Ensure that tuples are not considered as data, not as data containers #820

toobaz · 2013-05-08T13:55:42Z

It can happen (not necessarily by craziness, but because of default names given by pandas.core.groupby.DataFrameGroupBy.agg() ) that names of columns are tuples. If one tries to print a regression summary() in such cases,

if the column is used as a dependent variable, there will be an error,
if the column is used as an independent variable, "%s" will be printed instead than its name.

My change ensures that tuples are considered as objects for interpolation, not as containers of objects. It should have no effect at all on any data type which is not a tuple.

BTW: tested only on d5ed746 , unfortunately later commits give me an error ("ImportError: cannot import name kalman_loglike", at line 32 of statsmodels/statsmodels/tsa/kalmanf/kalmanfilter.py ). But I did check that the file was not changed by any subsequent commit.

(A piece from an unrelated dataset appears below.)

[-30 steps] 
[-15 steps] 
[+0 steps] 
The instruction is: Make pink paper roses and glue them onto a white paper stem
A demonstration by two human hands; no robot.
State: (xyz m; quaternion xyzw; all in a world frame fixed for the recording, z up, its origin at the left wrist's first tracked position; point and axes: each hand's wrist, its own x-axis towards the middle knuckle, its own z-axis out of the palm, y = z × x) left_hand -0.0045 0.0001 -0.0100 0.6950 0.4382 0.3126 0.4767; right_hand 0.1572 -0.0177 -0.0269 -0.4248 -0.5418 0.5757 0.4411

josef-pkt · 2013-05-08T14:06:16Z

statsmodels/iolib/table.py

@@ -679,7 +679,7 @@ def format(self, width, output_format='txt', **fmt_dict):
        data_aligns = fmt.get('data_aligns','c')
        if isinstance(datatype, int):
            datatype = datatype % len(data_fmts) #constrain to indexes
-            content = data_fmts[datatype] % data
+            content = data_fmts[datatype] % (data,)


this might not work if data is already an iterable

You mean there could be formats strings with more than one "%s"? There aren't, and I don't see why there should be, but maybe I'm missing something. What I say is precisely that only this will work if data is already an iterable.

I don't know this code, and never looked at the details, I sent an email to Alan, the author of SimpleTable.

It's likely that you are right, since this is in a single cell (after looking a bit closer). Then, the change would really be without effect in other cases than tuple.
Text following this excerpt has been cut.